• _Exercise instructions_
Lines before the one with "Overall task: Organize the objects" are left out; return that line and all that follow it, exactly, through the end of the data.

'''

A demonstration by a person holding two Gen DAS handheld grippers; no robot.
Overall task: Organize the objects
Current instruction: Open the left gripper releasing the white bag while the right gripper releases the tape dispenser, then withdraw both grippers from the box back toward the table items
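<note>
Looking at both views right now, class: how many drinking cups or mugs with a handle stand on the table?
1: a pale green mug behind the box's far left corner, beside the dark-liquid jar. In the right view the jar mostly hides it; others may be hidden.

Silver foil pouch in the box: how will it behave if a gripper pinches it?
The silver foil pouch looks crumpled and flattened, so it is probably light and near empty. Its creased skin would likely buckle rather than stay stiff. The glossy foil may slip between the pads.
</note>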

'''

• _Output for this task_
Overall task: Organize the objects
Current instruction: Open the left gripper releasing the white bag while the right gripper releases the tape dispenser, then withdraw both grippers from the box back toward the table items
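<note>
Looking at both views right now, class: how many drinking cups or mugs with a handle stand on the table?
1: a pale green mug behind the box's far left corner, beside the dark-liquid jar. In the right view the jar mostly hides it; others may be hidden.

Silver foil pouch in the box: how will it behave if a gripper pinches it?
The silver foil pouch looks crumpled and flattened, so it is probably light and near empty. Its creased skin would likely buckle rather than stay stiff. The glossy foil may slip between the pads.
</note>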

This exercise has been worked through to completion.